-- Task objective --
Return all of the data exactly as written, without the pictures.

-- Supplied material --
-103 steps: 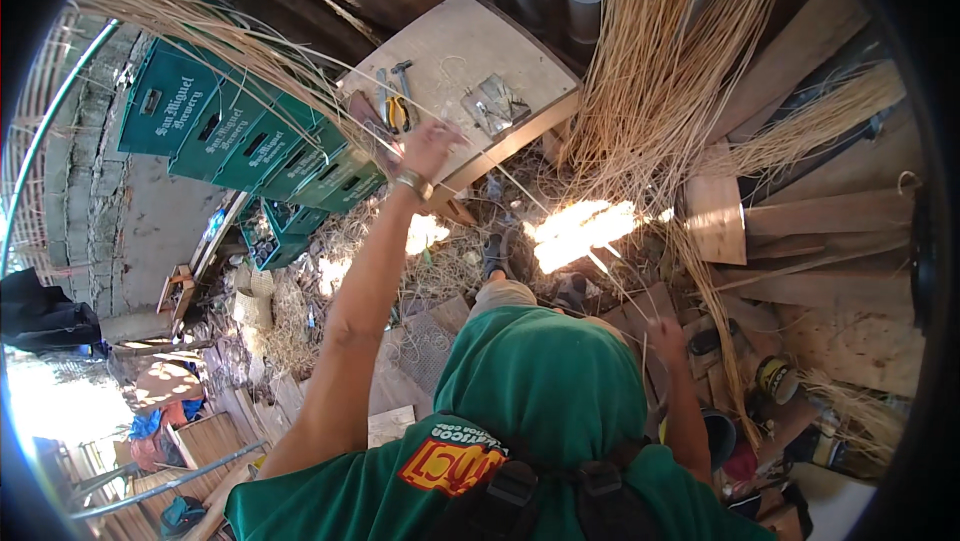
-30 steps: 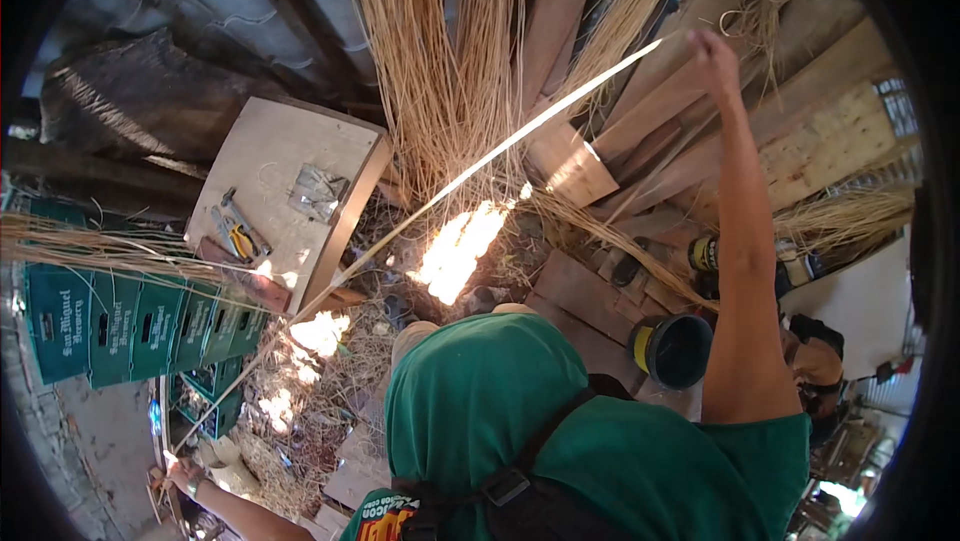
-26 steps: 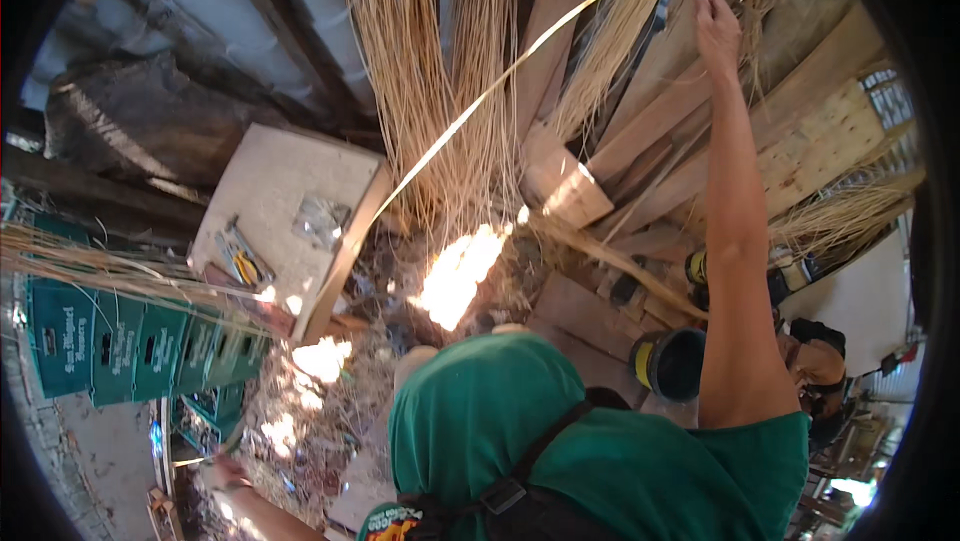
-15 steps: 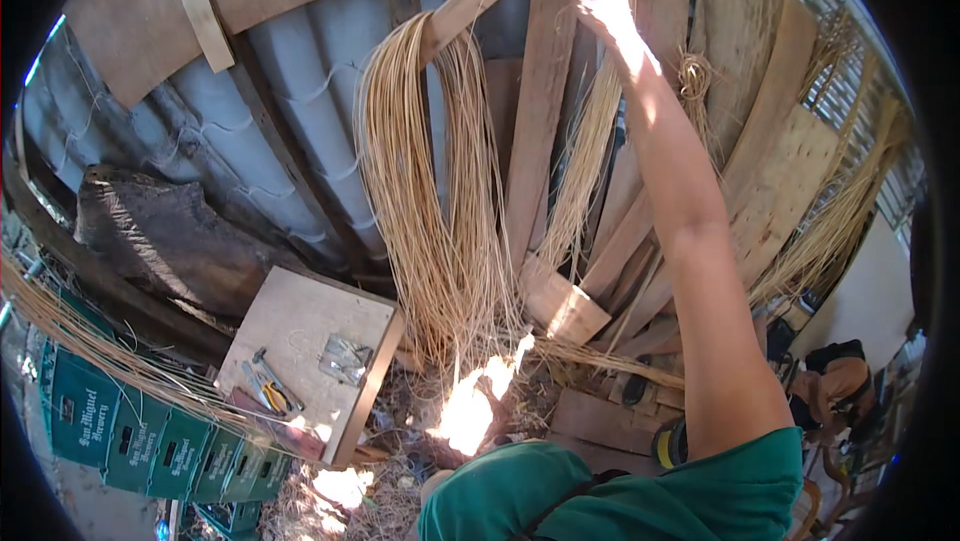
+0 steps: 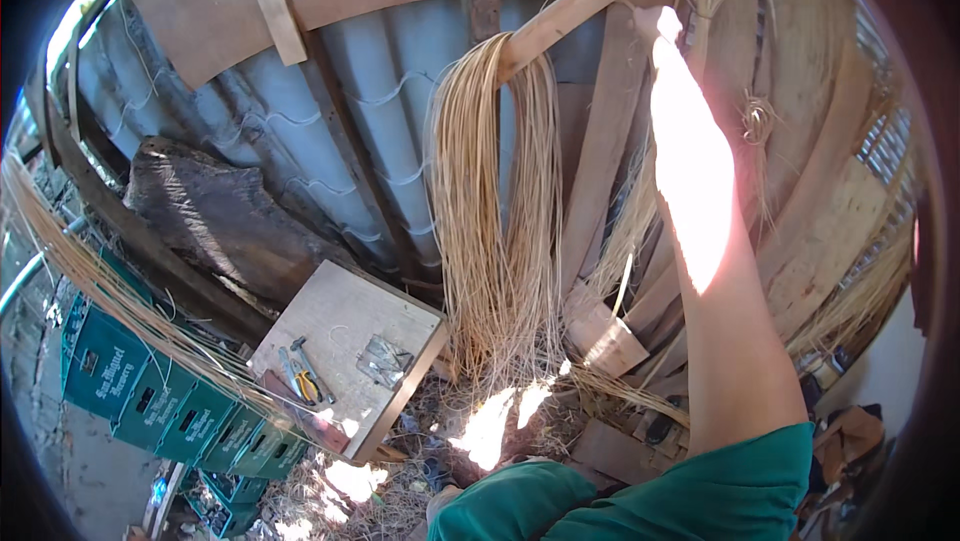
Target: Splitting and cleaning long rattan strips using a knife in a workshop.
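Note:
My right hand [image 5: 660,25] is raised at the upper right, beside the end of a wooden arm [image 5: 562,23] that juts from the wall. Its fingers look pinched around a thin cane strand, though sunlight washes out much of the hand and forearm. A thick bundle of long tan cane strands [image 5: 470,181] is draped over the wooden arm, hanging down on both sides to the ground. Below my forearm, the lit end of a pale strand [image 5: 625,286] shows. My left hand is out of view.
At lower left, a small wooden table [image 5: 345,326] carries pliers [image 5: 308,373] and a clear packet [image 5: 384,361]. Green crates [image 5: 170,406] line up beside it under more cane strands [image 5: 130,316]. Planks [image 5: 600,141] lean on the wall; a wood block [image 5: 605,336] stands below.
My right hand has drawn back from above the wooden arm to just beyond its end, pulling the arched strand off it. The view has shifted, so the scene sits lower and further right.

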`<state>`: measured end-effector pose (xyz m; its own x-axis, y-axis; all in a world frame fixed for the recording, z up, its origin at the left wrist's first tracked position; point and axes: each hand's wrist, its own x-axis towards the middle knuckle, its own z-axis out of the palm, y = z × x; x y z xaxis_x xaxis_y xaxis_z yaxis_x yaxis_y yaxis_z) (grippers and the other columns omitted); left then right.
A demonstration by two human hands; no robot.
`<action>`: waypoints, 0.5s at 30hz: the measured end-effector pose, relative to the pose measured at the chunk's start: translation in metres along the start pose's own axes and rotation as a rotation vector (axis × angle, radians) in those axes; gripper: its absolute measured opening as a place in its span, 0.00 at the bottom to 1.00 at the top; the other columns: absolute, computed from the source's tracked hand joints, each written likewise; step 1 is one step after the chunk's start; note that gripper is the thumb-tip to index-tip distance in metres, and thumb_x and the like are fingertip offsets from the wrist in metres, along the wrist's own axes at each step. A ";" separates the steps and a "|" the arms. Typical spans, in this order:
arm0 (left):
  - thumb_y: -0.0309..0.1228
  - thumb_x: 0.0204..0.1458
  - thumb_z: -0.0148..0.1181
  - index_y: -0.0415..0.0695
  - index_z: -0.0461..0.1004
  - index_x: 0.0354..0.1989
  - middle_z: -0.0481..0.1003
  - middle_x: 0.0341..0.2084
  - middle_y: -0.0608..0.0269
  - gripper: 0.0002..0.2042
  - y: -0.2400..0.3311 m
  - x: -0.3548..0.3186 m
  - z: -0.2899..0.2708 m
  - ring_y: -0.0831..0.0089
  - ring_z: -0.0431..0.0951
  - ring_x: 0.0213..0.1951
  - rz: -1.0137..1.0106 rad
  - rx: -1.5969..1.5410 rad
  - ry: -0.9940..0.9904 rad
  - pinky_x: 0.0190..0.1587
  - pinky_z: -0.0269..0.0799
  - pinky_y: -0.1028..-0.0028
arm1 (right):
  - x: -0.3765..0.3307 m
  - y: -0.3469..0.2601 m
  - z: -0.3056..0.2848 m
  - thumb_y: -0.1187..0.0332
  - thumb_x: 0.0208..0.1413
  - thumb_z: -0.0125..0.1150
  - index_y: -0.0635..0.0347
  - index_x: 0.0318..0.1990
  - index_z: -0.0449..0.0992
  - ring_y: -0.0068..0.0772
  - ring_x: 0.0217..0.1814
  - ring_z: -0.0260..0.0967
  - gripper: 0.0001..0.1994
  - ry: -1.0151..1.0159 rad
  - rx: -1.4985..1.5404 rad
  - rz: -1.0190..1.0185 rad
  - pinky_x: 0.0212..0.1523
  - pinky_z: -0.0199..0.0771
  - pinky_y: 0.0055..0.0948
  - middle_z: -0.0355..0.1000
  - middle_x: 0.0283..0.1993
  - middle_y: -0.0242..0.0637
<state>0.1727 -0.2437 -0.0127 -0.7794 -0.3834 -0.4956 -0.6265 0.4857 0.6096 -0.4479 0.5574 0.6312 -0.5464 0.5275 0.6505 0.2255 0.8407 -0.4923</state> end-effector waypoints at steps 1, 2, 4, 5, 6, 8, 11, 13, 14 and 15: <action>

-- Result --
-103 steps: 
-30 steps: 
-26 steps: 
-15 steps: 
+0 steps: 
Target: Splitting and cleaning long rattan strips using a knife in a workshop.
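Note:
My right hand [image 5: 660,25] is raised at the upper right, beside the end of a wooden arm [image 5: 562,23] that juts from the wall. Its fingers look pinched around a thin cane strand, though sunlight washes out much of the hand and forearm. A thick bundle of long tan cane strands [image 5: 470,181] is draped over the wooden arm, hanging down on both sides to the ground. Below my forearm, the lit end of a pale strand [image 5: 625,286] shows. My left hand is out of view.
At lower left, a small wooden table [image 5: 345,326] carries pliers [image 5: 308,373] and a clear packet [image 5: 384,361]. Green crates [image 5: 170,406] line up beside it under more cane strands [image 5: 130,316]. Planks [image 5: 600,141] lean on the wall; a wood block [image 5: 605,336] stands below.
My right hand has drawn back from above the wooden arm to just beyond its end, pulling the arched strand off it. The view has shifted, so the scene sits lower and further right.
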
`<state>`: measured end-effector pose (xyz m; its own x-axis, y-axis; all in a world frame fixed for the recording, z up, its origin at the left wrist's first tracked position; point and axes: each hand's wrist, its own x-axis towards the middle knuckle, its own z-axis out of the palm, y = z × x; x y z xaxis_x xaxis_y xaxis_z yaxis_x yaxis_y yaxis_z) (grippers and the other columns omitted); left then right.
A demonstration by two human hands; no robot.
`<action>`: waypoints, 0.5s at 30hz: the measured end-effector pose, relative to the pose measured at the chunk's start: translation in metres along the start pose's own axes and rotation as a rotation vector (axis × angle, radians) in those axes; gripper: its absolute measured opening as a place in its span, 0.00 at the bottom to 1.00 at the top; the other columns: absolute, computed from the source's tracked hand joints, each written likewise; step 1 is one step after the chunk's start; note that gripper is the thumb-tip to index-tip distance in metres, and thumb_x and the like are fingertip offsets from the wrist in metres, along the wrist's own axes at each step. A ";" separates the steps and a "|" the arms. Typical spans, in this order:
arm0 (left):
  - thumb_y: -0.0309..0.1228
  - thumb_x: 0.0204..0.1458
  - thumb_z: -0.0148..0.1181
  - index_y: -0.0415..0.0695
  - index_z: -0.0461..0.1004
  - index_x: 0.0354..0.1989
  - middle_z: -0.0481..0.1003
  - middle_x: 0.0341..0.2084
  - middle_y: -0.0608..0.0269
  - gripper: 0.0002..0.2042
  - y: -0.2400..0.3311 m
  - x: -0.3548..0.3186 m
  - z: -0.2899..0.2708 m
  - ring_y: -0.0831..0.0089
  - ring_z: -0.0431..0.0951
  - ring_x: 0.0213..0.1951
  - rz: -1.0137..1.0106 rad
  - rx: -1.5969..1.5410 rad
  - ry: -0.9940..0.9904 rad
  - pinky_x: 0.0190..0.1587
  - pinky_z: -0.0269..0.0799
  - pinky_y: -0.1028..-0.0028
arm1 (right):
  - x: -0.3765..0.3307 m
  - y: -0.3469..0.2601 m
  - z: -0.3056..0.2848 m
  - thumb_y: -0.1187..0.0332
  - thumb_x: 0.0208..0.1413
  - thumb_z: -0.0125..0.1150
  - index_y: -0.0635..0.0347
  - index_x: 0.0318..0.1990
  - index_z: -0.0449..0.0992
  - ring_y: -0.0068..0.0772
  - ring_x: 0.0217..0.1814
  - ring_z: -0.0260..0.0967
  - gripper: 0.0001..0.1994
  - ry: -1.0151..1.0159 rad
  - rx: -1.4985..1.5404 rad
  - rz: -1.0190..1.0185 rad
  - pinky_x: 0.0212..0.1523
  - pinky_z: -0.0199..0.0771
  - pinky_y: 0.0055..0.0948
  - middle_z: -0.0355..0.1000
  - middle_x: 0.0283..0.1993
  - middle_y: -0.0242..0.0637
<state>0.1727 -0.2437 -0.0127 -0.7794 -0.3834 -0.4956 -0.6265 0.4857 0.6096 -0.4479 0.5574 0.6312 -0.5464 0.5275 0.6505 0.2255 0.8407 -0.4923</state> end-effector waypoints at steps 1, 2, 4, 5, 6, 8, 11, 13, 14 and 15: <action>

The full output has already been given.